Earlier this year, Frydenberg made substantial progress on unifying the state and territory ministers of the COAG Energy Council on critical issues facing the energy sector, including the integration of climate and energy policies.

He steadily and carefully developed the message that Australia would meet its targets at lowest cost, and used the electricity price and supply crises in South Australia to crystallise this message. He appointed Australia’s Chief Scientist, Alan Finkel, to undertake a review of energy policies and regulations in the context of electricity security.

Very recently, Frydenberg released the terms of reference for the 2017 review of climate change policies, and they were unremarkable.

And then, in a radio interview, he specifically acknowledged that a particular policy, a form of emissions trading or carbon pricing called an emissions intensity scheme, would be considered in the review.

The very use of this “carbon pricing” language was all that was needed to ignite the passion of those in the Coalition against any form of action on climate change and they roared.

Blood has been drawn

The minister was forced to cave in, and the Prime Minister provided no support to do otherwise.

The consequences are clear. First, it is difficult to see how the Coalition – or any government – will achieve their 2030 emissions reduction target at least cost, nor the larger targets yet to be determined, without some form of carbon pricing. Ruling out options prior to reviews is just bad management.

Second, there are now calls to abandon Australia’s emissions reduction commitment, despite the government’s recent ratification of the Paris Agreement.

Blood has been drawn and more is being sought, even if it means that the federal government leaves the playing field on energy and climate policy. But climate change will not cave in to the demands of the deniers.

Third, the states now feel fully justified in implementing their own climate and renewable energy policies as already flagged by the South Australian Premier, which we saw at the COAG meeting on Friday.

A coordinated approach is possible and might be welcomed, but a continuation of the dog’s breakfast that has already contributed to security concerns is a prospect.

Fourth, the energy sector will continue to stumble forward without credible policy in the area most affecting investment and divestment. Decisions will be made, but they will be less efficient and less predictable than would occur in a stable policy environment.

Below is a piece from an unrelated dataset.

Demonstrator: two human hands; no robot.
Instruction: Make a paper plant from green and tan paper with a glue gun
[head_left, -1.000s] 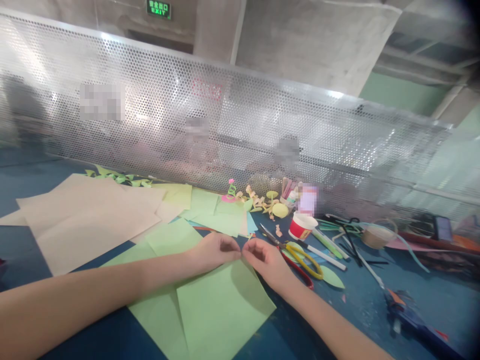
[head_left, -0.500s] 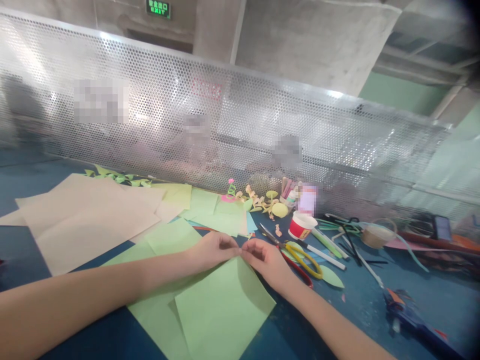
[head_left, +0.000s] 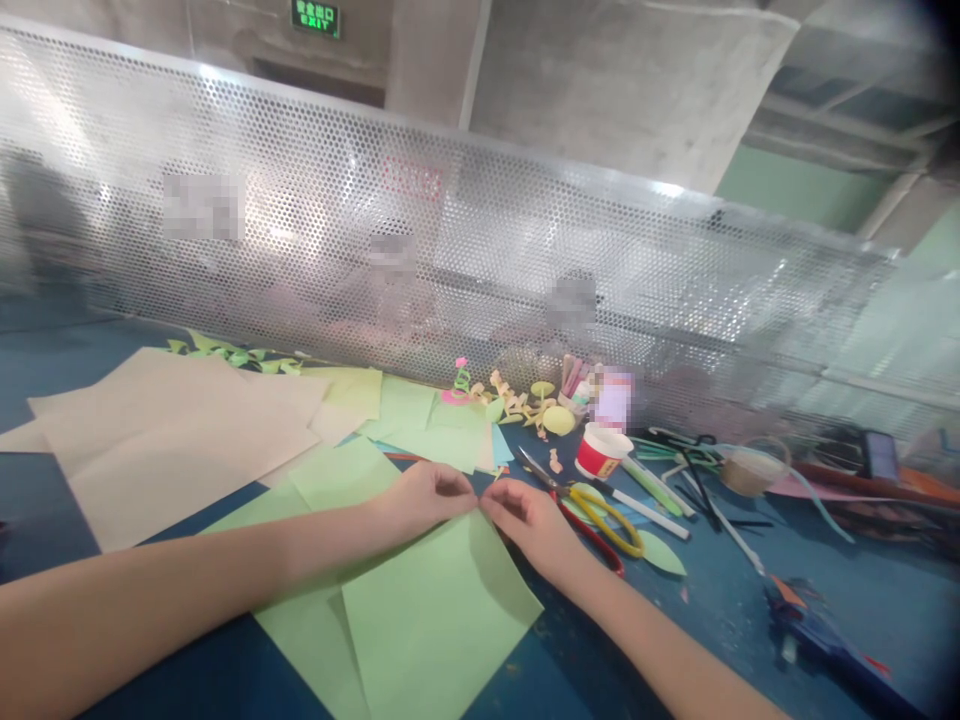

Unpredictability means risk, and risk means higher costs. There is no good news here.

Cheap for consumers

Finkel, in his preliminary report presented to COAG, drew attention to extensive modelling by the Australian Energy Market Commission and the Australian Energy Market Operator which found an emissions intensity scheme would provide stability for the National Electricity Market and be cheap for consumers.

A response to energy stability and cost should come from industry.

The energy sector’s representatives have already highlighted how the sector is becoming uninvestable due to climate policy uncertainty. Innes Willox from the Australian Industry Group has raised concerns that the policy mess will lead to higher prices.

The BCA could mark out some territory under its new chair, Grant King, by strongly arguing the case for policy clarity. Even the Minerals Council, with its own experience in using balance sheets to influence policy, has a self-interest in that outcome. These voices will be important.

If the government had wanted to avoid higher prices and ensure greater security, they have just set Australia down a path that will lead to exactly the opposite.

This is the message that Frydenberg and Turnbull – as well as the electricity sector, business and environmental groups – need to hammer home if there is any hope that the current situation in energy and climate change policy is to be turned around.